Segunda de despedida
Foi em um domingo pela manhã que ele ao acordar encontrou a carta dela dizendo que estava indo embora. Nem era uma carta, era muito mais bilhete. Ele demorou para se recuperar do golpe e raciocinar no que deveria fazer.
Ele a amava. Isso era certo. Ela também dizia que o amava, mas ele sabia que todas pessoas mentem, mesmo aquelas que muitas vezes parecem ser munidas de confiança e verdade.
Pegou o telefone, que ainda estava em um carregador na beira da cama, e então tentou ligar para ela. Foram várias tentativas, interrompidas por diversas mensagens que eram enviadas logo em seguida, mas nada. As ligações ela não atendia, as mensagens ela não visualizava.
Eis então que sem saber direito o que fazer, ele pegou a carta, dobrou em quatro partes, pôs no bolso das calças e saiu. Ele foi primeiro na casa da mãe dela. Ela não estava lá.
Ele conversou com, a agora aparente, ex-sogra, que por mais que lhe fizesse um discurso educado de consolo, ele sabia, estava rindo por dentro, afinal ela nunca gostou dele.
Já era meio da tarde quando ele começou a peregrinar pelas casas de amigas que ela tinha e que ele conhecia e arriscou inclusive algumas que ele não conhecia, mas que eram íntimas dela nos tempos de solteira.
Depois de procurar onde pode, de ligar não sei quantas vezes, com o coração apertado e um sentimento de fracasso se apossando de cada palmo de sua alma, ele andou e foi pro único lugar que um homem abandonado costuma ir: O bar.

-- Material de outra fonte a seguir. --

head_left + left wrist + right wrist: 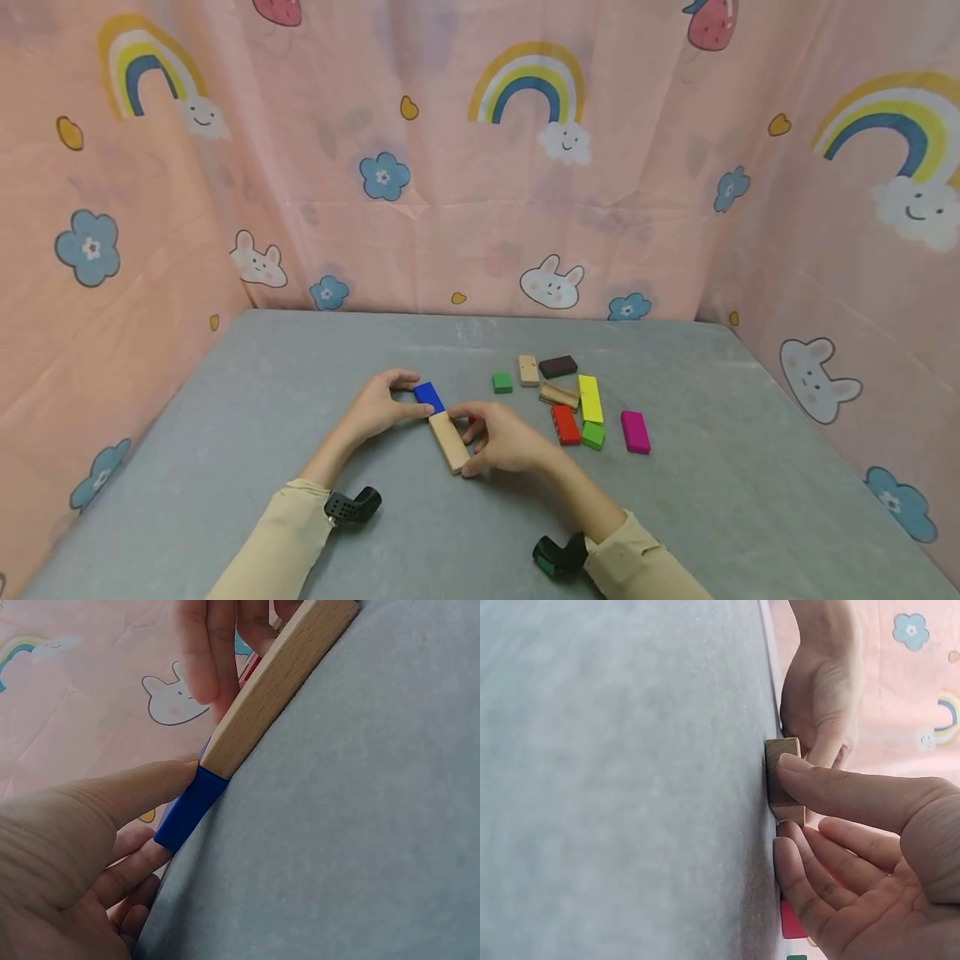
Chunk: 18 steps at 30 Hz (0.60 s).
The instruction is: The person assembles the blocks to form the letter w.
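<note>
A blue block [429, 398] lies on the table, end to end with a longer plain wooden block [449, 442]. My left hand [378, 408] holds the blue block, thumb near the joint and a fingertip at its far end, as the left wrist view [191, 810] shows with the blue side facing. At the wooden block is my right hand [510, 437], its thumb on the near end [784, 776] and its index finger by the joint. A bit of red shows among the right fingers in the head view; what it belongs to is mostly hidden.
Right of the hands lie a green block [502, 382], a wooden block [528, 371], a dark brown block [558, 367], another wooden piece [559, 395], a yellow block [590, 400], a red block [566, 425], a second green block [592, 436] and a magenta block [635, 432]. A patterned curtain [450, 217] surrounds the table.
</note>
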### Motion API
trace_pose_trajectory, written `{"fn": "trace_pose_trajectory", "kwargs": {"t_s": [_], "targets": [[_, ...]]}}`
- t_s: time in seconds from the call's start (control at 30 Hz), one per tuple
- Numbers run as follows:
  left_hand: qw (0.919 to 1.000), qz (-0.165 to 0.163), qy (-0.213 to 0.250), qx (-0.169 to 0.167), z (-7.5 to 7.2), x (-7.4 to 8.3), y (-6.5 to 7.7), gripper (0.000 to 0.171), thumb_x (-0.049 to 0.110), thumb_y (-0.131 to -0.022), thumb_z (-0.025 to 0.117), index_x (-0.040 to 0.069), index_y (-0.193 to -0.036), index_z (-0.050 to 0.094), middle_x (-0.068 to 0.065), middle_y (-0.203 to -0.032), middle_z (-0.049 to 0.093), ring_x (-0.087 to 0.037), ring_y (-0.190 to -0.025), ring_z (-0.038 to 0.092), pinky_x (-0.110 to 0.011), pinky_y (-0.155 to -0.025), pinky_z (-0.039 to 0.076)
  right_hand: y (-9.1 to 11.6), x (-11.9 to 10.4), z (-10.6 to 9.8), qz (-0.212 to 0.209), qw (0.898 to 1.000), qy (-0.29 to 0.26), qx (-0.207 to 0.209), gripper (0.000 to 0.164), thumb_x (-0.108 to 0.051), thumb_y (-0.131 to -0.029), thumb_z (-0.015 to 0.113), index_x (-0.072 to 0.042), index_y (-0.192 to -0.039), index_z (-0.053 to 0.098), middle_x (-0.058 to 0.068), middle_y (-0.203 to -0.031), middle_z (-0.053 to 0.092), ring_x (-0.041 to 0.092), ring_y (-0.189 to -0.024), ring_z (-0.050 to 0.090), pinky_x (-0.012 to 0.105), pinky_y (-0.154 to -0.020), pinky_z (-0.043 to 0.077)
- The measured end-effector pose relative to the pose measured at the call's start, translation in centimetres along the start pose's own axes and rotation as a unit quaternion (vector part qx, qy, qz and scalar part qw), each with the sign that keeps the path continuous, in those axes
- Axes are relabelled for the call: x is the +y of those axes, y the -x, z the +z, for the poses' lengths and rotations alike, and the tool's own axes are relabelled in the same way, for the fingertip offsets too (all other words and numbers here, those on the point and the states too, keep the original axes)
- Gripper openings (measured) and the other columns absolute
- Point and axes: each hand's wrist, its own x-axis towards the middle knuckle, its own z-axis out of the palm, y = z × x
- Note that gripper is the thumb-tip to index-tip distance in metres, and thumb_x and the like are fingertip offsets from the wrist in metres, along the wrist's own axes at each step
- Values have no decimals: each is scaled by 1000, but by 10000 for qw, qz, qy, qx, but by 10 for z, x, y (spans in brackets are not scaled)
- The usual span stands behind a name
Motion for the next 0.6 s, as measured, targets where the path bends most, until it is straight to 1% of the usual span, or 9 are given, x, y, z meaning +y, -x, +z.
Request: {"fn": "trace_pose_trajectory", "kwargs": {"t_s": [0.3,0.6], "targets": [[10000,69,60,-25,0,1,0,60,24,-77,87,1,-126,62,-9,-114,66,-27,-108,58,-47,-96,43,0,0,-1,79,9999,-72,-20,72,4,-70,87,-7,-134,58,3,-113,60,23,-87,61,31,-66,54],[10000,53,41,-36,0,1,0,61,24,-76,88,2,-127,62,-7,-114,66,-26,-108,58,-46,-97,42,1,0,-1,71,10000,-67,-7,72,3,-70,87,-7,-135,57,3,-111,60,24,-85,61,31,-66,54]]}}
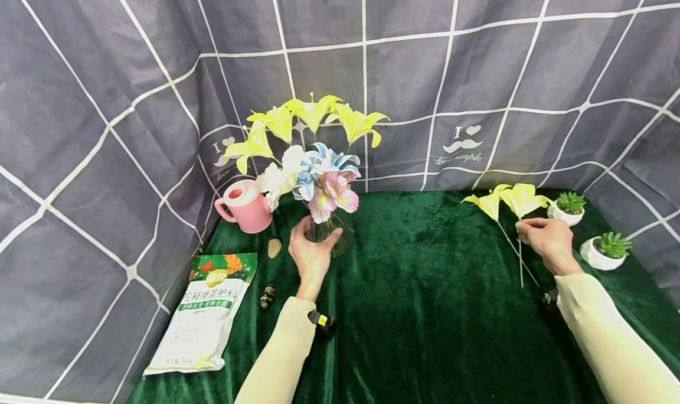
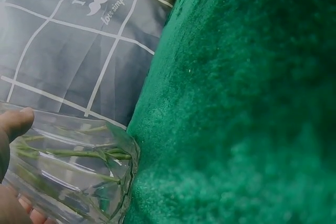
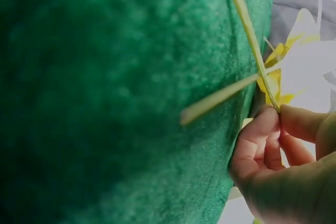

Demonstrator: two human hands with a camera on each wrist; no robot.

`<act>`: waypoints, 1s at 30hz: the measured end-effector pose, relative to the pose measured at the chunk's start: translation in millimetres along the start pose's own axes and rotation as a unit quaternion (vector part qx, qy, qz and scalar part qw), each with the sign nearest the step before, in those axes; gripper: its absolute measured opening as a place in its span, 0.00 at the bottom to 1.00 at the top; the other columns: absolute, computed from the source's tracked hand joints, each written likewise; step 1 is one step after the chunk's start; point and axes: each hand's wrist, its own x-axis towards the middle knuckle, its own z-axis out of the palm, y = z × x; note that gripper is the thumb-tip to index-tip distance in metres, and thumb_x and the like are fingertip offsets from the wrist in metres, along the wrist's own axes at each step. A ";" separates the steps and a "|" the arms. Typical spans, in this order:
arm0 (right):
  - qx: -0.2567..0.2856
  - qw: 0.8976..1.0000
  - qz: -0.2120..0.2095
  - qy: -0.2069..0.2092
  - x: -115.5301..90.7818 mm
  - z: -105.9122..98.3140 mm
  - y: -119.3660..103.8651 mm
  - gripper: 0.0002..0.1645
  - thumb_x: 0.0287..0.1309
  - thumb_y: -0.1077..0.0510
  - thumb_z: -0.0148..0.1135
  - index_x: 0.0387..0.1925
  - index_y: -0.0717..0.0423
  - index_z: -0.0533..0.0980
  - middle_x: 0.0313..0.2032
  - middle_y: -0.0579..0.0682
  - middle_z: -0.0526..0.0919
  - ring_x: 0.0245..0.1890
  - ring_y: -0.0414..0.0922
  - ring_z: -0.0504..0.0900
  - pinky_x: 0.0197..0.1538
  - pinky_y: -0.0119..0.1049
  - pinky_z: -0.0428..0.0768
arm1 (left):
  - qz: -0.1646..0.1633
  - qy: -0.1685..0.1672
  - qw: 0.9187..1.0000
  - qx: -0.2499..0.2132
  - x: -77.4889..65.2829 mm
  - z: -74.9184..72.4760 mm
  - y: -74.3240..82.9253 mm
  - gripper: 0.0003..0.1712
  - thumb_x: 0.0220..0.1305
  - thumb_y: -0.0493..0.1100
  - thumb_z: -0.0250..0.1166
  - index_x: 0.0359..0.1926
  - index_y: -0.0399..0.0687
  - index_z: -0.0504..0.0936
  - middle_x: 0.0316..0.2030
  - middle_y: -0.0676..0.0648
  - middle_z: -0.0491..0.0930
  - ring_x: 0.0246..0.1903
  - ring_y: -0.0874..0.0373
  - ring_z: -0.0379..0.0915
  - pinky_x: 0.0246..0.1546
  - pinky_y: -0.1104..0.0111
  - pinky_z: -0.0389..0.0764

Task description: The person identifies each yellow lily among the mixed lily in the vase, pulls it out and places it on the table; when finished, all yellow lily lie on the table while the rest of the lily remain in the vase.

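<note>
My left hand point(image 1: 310, 256) grips a clear ribbed vase point(image 1: 344, 238) low on its side, fingers and thumb around it. Green stems show through its wall in the left wrist view. From the vase rise several yellow lilies point(image 1: 313, 113), a blue-and-white flower point(image 1: 329, 159), white blooms point(image 1: 278, 179) and pink ones point(image 1: 334, 196). Over at the right, my right hand point(image 1: 549, 244) pinches the stem of a yellow lily point(image 1: 525, 200) between thumb and fingertips. A second yellow lily point(image 1: 484, 204) is beside it; the two stems cross in the right wrist view.
A pink watering can point(image 1: 249, 209) stands left of the vase. Nearer lie a pale stone point(image 1: 274, 248), a dark striped stone point(image 1: 268, 296) and a fertilizer bag point(image 1: 204, 315). Two potted succulents point(image 1: 605, 250) sit at the right. Green velvet cloth point(image 1: 425, 309) covers the table; a grey checked curtain point(image 1: 404, 79) hangs behind.
</note>
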 end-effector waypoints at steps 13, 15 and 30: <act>-0.020 0.999 0.007 0.027 -8.0 -7.2 -3.1 0.31 0.66 0.41 0.59 0.56 0.62 0.80 0.13 0.16 0.75 0.19 0.19 0.78 0.27 0.21 0.76 | 0.008 0.005 1.000 -0.005 0.0 0.0 -2.1 0.42 0.38 0.58 0.84 0.56 0.52 0.81 0.52 0.46 0.81 0.53 0.48 0.78 0.58 0.54 0.77; -0.038 0.998 0.007 0.054 -11.2 -7.8 -5.7 0.31 0.65 0.39 0.60 0.54 0.60 0.82 0.13 0.13 0.72 0.21 0.15 0.72 0.31 0.21 0.73 | 0.010 0.006 1.000 -0.008 -0.2 -0.5 -1.4 0.41 0.38 0.58 0.84 0.56 0.52 0.81 0.52 0.46 0.81 0.53 0.48 0.78 0.59 0.54 0.77; 0.027 0.979 -0.087 0.184 -85.5 24.0 -94.0 0.21 0.58 0.41 0.69 0.45 0.50 0.87 0.19 0.08 0.70 0.24 0.15 0.72 0.34 0.17 0.67 | 0.008 0.000 1.000 -0.008 0.0 -0.7 0.7 0.41 0.39 0.58 0.84 0.57 0.53 0.81 0.52 0.46 0.81 0.54 0.48 0.77 0.60 0.54 0.77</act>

Não foi para o mesmo estabelecimento que costumava frequentar. Não desejava encontrar as pessoas que ele conhecia que lhe fariam perguntas que ele não queria e não saberia responder.

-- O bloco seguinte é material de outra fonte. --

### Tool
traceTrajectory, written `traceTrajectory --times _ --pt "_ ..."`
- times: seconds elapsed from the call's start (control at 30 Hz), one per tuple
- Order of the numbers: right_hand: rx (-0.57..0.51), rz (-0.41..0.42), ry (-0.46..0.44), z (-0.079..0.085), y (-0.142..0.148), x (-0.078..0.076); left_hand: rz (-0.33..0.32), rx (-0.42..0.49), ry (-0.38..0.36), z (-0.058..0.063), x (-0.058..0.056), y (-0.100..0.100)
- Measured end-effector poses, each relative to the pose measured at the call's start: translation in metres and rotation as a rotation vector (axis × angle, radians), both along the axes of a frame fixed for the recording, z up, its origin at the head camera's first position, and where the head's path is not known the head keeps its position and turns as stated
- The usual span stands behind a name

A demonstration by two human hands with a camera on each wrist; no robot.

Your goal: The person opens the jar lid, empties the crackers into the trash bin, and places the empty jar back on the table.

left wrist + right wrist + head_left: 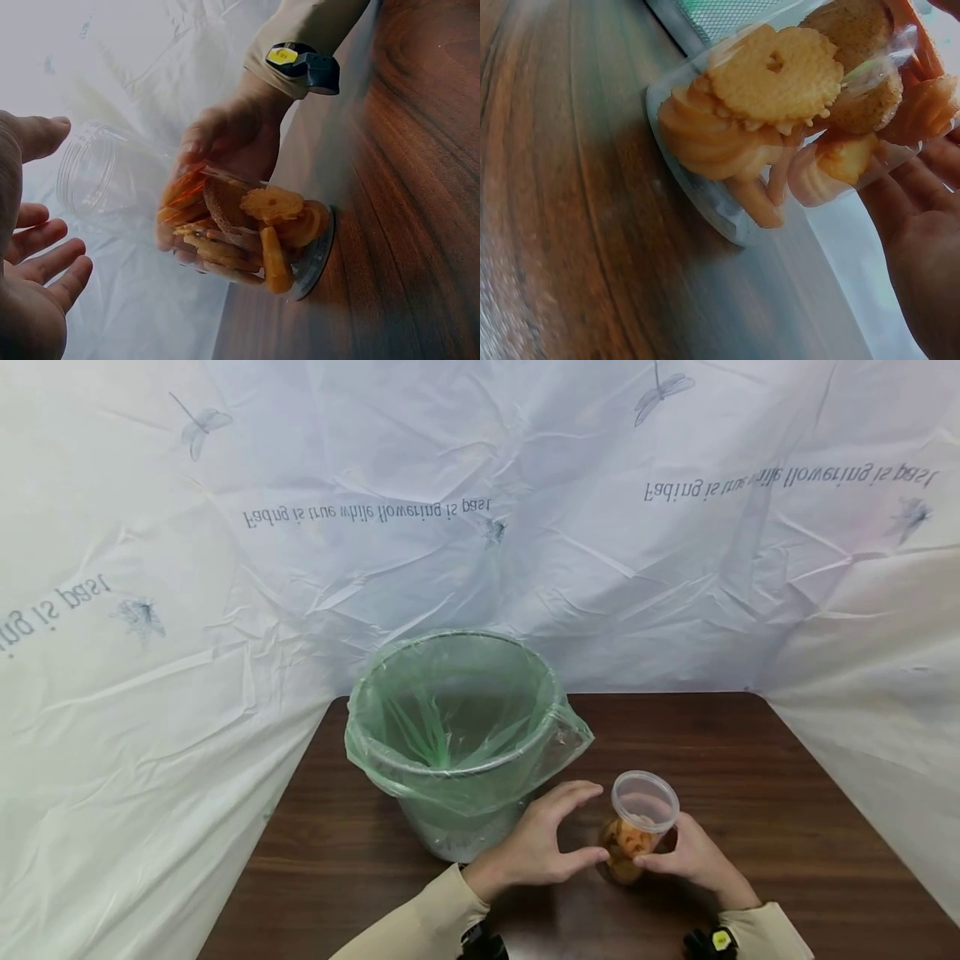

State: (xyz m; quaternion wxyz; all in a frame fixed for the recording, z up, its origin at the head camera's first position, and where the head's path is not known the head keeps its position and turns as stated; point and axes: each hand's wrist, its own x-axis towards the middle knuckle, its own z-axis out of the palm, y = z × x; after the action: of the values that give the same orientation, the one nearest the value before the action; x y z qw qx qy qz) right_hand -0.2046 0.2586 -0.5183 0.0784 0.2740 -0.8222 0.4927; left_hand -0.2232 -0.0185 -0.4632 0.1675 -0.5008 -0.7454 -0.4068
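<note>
A clear plastic jar [642, 817] holds several cookies and stands on the dark wood table, its ridged round rim facing up. My right hand [693, 857] grips it from the right side, thumb in front. In the left wrist view, fingers of the right hand [244, 142] wrap the jar's wall around the cookies [247, 225]. My left hand [543, 839] is just left of the jar, with thumb and fingers spread apart and nothing between them. Close up in the right wrist view are a ring-shaped cookie [776, 79] and a swirled one [705, 139].
A bin [461, 835] lined with a green plastic bag [450, 793] stands behind and left of my hands. The bag folds over its rim and sticks out to the right. White printed sheeting [420, 568] hangs around the back and sides of the table [780, 827].
</note>
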Motion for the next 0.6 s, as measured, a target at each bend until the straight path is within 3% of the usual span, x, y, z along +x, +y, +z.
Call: traceTrajectory --times 0.23,0.6 --pt "-0.014 0.016 -0.004 -0.0003 -0.0018 -0.0010 -0.002 -0.010 0.017 0.0020 -0.0004 0.0017" --pt "-0.066 0.130 -0.046 -0.0025 -0.0041 -0.0060 -0.009 -0.011 -0.004 0.0034 -0.0039 0.0065"
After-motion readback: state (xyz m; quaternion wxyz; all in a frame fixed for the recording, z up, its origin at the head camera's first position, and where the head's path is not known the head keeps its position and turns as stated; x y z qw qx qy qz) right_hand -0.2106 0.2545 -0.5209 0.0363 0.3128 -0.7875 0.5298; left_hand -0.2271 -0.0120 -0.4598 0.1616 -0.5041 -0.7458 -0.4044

Com a carta segura nas mãos, levantada frente aos olhos, onde ele reconhecia a caligrafia dela e não entendia aquelas palavras, ele começou a beber. Não sabe que quantia bebeu, mas quando se deu conta a madrugada já urgia e ele era a única alma ocupando aquele lugar insalubre.
Voltou para casa e continuou bebendo. Ora ou outra ele pegava o telefone e tentava ligar, sempre sem sucesso. Já era quase de manhã quando ele pegou no sono e já era segunda-feira de sol alto quando ele acordou.
Ainda levemente tonto, vestiu-se rápido e saiu em direção ao trabalho. Enquanto caminhava pelas ruas, com passos largos, seu corpo apresentava um turbilhão de sensações, que iam desde a ressaca, ao resquício do álcool que ainda pairava em seu organismo e o sentimento de fracasso que lhe dava um gosto amargo na boca.
Não demorou muito para chegar a obra. Correu para o alojamento, pegou o capacete e as luvas e foi se juntar os demais operários que suavam, embaixo do sol. Viu os risos de alguns deles e os gritos de outros: “Boa tarde”... Ironia comum para quando alguém chegava atrasado.
“O doutor quer falar com você”. Foi o que um colega disse. Ele já sabia o que poderia acontecer. Iria levar uma chamada por chegar atrasado, mas nos últimos quatro anos nunca se atrasou um minuto sequer. Nunca cometerá um erro e dado aos acontecimentos das últimas horas, certamente, seria compreendido.
“Doutor, cheguei atrasado porque tive uns problemas em casa e...” Não conseguiu terminar a sua frase e foi interrompido pelo patrão, que não tinha mais que a sua idade, e que talvez entendesse menos de obra do que ele, mas tinha pendurado na parede um diploma de engenharia civil.
“Infelizmente, estamos precisando cortar gente e seu serviços não vão ser mais necessários. Sinto muito.”
“Foi alguma coisa que eu fiz?” ele perguntou. “Não”. Foi a única reposta que recebeu e depois ganhou uma carta de recomendação que já estava preenchida e os papéis para encaminhar seu desligamento.
Ele levantou para aquele pepel timbrado, frente aos olhos, depois a dobrou em quatro pedaços e pôs no bolso traseiro da calça, mesmo bolso onde estava a carta que receberá no dia anterior.